Officer Ramirez took another step inside, with Officer Hopper following behind him. Bill and I came in behind them, but nobody seemed to notice us, let alone the presence of two uniformed officers.
“You always do this,” Jimmy yelled, and I noticed that he and Liz were edging closer together, no longer staying in their separate corners. “And I’m sick of it!”
“What, you think I like it?” Liz yelled back. The elegant woman I’d gotten used to seeing was now totally gone—her hair was escaping from its chignon, and strands were standing up in the back. But more than that was her expression—like all the steely control I’d seen from her earlier was gone, and she was letting it all out now.
“Yes, I think you do, Elizabeth,” Jimmy said, a snide tone in his voice. “You just love playing the victim, don’t you?”
“Unlike you, James, I’m not too much of a coward to face up to what I’ve done.”
“What did he do?” Bill whispered to me, eyes wide as he followed the unfolding drama.
“Did you just call me a coward?”
“I did,” Liz said, raising her voice. “But I should have called you a chicken!”
“I am not a chicken!”
“Oh? Is that so?” Liz whirled around to the server who had the unfortunate luck to be standing behind her. She picked up a chicken breast off the plate and hurled it at Jimmy, and it landed right on the lapel of his blazer.
“I cannot believe you did that,” Jimmy said, reaching for the nearest plate. “You’re—”
“Hey!” Officer Ramirez yelled, his voice carrying across the tent. Both Jimmy and Liz stopped yelling abruptly, and it seemed like every head in the tent swung over to look at the two police officers who’d suddenly appeared. “I’m going to need everyone to just calm down, okay? Sir? Please step away from the steak.”
Jimmy looked down at the plate in his hands and immediately set it down.
There was the sound of a chair scraping, then falling over, and I looked across the tent to see Max, his face pale, backing toward the exits as he stared in horror at the cops. “I’m just going to . . . check on something . . . ,” he muttered, before turning and fleeing full out toward the door.
“Um,” Rodney said, rising from his seat at the head table. “Is there a problem?”
“We received a noise complaint,” Officer Ramirez said. “We’re here to check it out.”
“A noise complaint?” my dad asked, standing up and heading our way. “From who?”
“Whom,” J.J. said, also coming to join in the conversation. We all just stared at him, and he shrugged. “What? It’s correct.”
“We don’t disclose the names of citizens who submit noise complaints,” Officer Hopper said, like he was reciting something from a textbook. “For their own protection, and ours.”

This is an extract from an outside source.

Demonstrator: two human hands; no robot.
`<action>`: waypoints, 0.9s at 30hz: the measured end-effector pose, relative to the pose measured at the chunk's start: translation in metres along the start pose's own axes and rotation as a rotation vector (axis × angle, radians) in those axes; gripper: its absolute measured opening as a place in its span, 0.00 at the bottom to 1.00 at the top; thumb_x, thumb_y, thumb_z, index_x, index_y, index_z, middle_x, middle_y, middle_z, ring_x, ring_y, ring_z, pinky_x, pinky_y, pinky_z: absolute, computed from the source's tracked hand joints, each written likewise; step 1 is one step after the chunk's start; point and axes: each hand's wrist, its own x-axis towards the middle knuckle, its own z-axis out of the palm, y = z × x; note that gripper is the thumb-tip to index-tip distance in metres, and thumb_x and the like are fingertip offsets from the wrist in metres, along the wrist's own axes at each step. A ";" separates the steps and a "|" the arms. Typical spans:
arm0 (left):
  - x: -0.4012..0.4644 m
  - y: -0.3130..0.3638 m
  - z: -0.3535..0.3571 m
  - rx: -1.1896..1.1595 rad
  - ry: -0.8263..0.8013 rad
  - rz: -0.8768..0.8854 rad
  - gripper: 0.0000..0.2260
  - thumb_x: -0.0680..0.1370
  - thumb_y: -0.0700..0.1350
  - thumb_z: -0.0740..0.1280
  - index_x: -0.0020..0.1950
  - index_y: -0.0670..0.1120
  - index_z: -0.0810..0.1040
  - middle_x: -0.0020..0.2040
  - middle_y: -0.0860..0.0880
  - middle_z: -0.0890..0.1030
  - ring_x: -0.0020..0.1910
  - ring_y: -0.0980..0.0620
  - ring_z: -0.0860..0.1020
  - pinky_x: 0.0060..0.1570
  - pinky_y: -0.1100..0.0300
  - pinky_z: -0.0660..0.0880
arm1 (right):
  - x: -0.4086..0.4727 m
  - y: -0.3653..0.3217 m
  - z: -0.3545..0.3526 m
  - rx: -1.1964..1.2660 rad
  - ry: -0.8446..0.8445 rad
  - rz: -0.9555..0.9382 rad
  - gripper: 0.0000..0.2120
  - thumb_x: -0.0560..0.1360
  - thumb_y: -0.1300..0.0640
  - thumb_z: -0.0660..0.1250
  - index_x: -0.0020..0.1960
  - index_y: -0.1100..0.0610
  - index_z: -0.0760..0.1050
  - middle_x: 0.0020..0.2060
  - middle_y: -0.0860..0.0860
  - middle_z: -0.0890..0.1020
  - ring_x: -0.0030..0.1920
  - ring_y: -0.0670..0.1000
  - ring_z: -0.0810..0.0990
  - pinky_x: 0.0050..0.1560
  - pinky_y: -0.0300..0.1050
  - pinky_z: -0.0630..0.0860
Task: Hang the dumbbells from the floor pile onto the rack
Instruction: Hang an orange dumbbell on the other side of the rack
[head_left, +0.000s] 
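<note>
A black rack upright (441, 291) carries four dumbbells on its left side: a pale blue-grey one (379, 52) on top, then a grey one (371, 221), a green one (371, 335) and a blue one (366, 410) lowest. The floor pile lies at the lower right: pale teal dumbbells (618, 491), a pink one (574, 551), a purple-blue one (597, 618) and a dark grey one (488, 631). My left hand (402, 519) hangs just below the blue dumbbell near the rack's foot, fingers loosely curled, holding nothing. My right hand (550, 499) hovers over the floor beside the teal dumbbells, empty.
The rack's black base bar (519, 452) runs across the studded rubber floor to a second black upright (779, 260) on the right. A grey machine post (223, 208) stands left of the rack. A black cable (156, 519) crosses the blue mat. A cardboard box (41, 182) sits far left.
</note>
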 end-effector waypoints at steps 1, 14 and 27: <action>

The officers started toward the dance floor, and my dad, Bill, J.J., and I followed Linnie as she also got up from the head table. “What’s the trouble here?” Officer Ramirez asked Jimmy and Liz, both of whom had their arms folded and were looking at the ground, like they were trying to pretend they hadn’t just been throwing food and yelling at each other a moment earlier.
Jimmy and Liz glared at each other, but neither spoke. I glanced around the tent. The guests were still all sitting at their tables, although it looked like the videographer was filming, as though he thought we’d really want a reminder of this. The catering staff had clustered by the back of the tent, like they weren’t sure what the protocol was about serving the entrées now that the police were involved, and the band was still standing onstage like they were watching a particularly interesting TV program.
I looked over and saw that Linnie and Rodney, as well as Danny and my mom and the Danielses, were all coming over.
“Officers, I’m sure all this can’t be necessary,” my mom said, as she stood next to my dad, looking from the police to Jimmy and Liz.
“When we see a domestic disturbance, we have to investigate,” Officer Hopper said, again sounding like he was reading lines he had memorized. “It’s procedure.”